**What you will do:** The listing is to be printed in full, exactly as given.
*** Opening of Given material ***
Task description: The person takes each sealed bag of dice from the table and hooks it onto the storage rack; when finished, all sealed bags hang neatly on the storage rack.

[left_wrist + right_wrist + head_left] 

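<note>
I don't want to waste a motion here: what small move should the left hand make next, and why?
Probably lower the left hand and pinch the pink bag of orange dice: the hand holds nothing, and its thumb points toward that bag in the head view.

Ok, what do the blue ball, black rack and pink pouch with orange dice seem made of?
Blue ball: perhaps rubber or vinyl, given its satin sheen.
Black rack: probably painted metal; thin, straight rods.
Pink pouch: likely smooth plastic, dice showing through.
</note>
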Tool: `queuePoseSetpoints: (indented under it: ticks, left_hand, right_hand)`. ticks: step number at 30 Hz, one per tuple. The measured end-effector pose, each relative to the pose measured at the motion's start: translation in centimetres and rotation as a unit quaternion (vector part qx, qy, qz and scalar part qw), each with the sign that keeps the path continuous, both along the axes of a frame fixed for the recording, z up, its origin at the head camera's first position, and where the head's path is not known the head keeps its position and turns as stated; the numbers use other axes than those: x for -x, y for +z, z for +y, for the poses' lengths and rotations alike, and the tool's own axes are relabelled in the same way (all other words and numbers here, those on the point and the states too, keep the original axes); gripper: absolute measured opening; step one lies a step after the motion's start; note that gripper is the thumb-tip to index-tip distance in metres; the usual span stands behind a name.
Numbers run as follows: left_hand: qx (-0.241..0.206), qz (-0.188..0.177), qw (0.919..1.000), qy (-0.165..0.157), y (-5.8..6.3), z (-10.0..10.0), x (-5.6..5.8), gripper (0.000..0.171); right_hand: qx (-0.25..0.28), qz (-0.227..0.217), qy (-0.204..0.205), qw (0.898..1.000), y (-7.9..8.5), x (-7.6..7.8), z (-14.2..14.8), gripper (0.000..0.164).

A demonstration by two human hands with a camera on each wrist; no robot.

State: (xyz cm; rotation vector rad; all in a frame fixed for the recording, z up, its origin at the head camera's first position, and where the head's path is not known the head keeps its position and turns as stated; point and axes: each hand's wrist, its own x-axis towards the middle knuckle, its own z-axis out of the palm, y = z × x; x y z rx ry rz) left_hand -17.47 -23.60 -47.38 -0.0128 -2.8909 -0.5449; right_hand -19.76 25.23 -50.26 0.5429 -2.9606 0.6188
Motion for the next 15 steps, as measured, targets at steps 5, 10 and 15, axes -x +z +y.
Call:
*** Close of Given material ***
**Exercise result:**
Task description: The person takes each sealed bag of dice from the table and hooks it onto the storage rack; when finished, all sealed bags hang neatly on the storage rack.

[left_wrist + right_wrist + head_left] 

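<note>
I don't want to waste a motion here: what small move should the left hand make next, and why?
Probably lower the left hand and pinch the pink bag of orange dice: the hand holds nothing, and its thumb points toward that bag in the head view.

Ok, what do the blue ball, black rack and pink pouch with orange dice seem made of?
Blue ball: perhaps rubber or vinyl, given its satin sheen.
Black rack: probably painted metal; thin, straight rods.
Pink pouch: likely smooth plastic, dice showing through.
</note>
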Tool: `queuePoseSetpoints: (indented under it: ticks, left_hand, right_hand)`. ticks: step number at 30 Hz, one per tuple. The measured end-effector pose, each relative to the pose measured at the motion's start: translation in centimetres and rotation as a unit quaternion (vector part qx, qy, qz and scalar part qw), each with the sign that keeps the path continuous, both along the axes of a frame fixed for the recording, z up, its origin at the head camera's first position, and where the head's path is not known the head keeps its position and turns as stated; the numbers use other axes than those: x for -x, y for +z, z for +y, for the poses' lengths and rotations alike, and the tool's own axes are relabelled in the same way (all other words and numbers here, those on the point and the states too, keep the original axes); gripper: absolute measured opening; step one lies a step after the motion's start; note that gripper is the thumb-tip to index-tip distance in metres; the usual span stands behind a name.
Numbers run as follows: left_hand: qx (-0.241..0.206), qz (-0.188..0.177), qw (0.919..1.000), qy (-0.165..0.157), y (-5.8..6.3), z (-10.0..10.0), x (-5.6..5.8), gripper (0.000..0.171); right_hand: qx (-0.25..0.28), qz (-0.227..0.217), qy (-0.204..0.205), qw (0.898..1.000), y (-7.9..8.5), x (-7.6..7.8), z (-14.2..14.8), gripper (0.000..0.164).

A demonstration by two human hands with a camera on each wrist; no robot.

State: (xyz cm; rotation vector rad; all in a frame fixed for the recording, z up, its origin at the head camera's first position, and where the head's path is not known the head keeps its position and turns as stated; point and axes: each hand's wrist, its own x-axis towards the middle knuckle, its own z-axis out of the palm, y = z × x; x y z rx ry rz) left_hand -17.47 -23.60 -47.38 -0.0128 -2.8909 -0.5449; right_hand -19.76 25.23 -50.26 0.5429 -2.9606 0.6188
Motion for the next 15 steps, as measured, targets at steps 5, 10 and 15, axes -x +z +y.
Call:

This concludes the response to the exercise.